Al encender la titilante luz recuerdo la ocasión en que la muchacha que traficaba con naftalina me pidió que le acompañara a conocer otro motelucho menos decadente que éste (aparte de ésta, esa fue la única ocasión en la que he entrado a un motel), invitación que no tenía otro propósito que el conocer el lugar por dentro; no hubo besos furtivos ni sexo desenfrenadamente torpe, sólo una exploración física de la habitación, que se sintió como un rápido recorrido a un museo que está a punto de cerrar en lugar de como se supone que debería sentirse una visita al establecimiento en que nos encontrábamos.
Sea cómo sea, me siento en el colchón y mi peso hace rechinar los resortes del somier, en la pared cuelga una vaga interpretación en acuarela de un paisaje quiteño, lo que le pone peso a los 14 días que me quedan para comenzar con el abandono, el decaimiento y la muerte… la muerte… Mi amada es más fuerte que yo, ella tomó el vacío y las circunstancias en las que me desvanecí y salió de ellas transfigurada. Yo sigo perdiendo partes de mi psique a cada paso dado en éstas calles que han dejado asfalto fresco y humeante pegado  en las suelas de mis zapatos. ¿Dónde está ella? ¿Qué está haciendo? Lo imagino a mi propio pesar.
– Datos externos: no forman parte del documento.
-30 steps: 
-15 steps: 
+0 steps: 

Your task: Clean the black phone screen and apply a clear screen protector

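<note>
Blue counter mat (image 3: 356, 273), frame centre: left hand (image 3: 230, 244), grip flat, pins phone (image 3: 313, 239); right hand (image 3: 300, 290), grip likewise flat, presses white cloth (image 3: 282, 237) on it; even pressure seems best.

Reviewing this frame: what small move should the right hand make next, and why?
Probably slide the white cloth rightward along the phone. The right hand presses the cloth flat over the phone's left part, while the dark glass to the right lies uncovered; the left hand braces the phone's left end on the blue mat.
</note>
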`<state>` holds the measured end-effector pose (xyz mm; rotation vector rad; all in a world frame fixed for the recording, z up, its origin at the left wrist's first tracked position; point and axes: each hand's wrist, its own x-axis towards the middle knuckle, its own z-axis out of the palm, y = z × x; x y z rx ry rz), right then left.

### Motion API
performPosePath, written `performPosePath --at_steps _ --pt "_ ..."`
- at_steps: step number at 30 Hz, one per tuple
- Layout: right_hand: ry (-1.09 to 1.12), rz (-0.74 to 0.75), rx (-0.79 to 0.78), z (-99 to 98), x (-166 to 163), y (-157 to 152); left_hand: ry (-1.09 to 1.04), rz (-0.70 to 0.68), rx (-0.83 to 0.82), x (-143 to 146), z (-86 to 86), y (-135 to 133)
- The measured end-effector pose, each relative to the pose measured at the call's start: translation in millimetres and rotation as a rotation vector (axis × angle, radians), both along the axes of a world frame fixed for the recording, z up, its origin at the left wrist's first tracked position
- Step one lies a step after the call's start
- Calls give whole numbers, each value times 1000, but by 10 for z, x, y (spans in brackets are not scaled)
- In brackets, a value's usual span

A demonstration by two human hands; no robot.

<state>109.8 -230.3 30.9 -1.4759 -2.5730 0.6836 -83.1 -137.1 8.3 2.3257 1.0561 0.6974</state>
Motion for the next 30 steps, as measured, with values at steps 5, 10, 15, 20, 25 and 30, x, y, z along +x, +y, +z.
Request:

Me pregunto si en la lavandería que puedo ver desde la ventana, podrían echarme lejía en el cerebro para borrar todo rastro de esas imágenes.
Me pregunto si me harán un cargo extra  por la habitación si decido dibujar un tiro al blando en la manchada pared y arrojo mi cabeza contra ella. Tal vez deba pagar por la repintada de la misma para cubrir las manchas de sangre que deje, tal vez no.
Agradezco que al menos, el lugar no huele a meados.

No puedo borrar mis recuerdo con lejía, al menos no en las circunstancias actuales. Escucho gemidos provenientes de los dos cuartos contiguos al 19, y eso me señala que es hora de salir de éste sitio si pretendo conservar intacta la poca cordura que me queda.
Paso corriendo frente al guardia de la puerta, que me despide con un gesto desaprobatorio, lo más probable es que crea que renté la habitación para drogarme, y es absolutamente probable el hecho de que no me interesa en lo absoluto.

La noche se extiende ante mis pies, las calles se iluminan con la cacofonía de todos los pintorescos seres que me esperan aquí fuera, y temo por todas las nuevas torturas que se le pueden ocurrir a mi mente mientras atravieso el umbral y desaparezco en el vacío que hay debajo.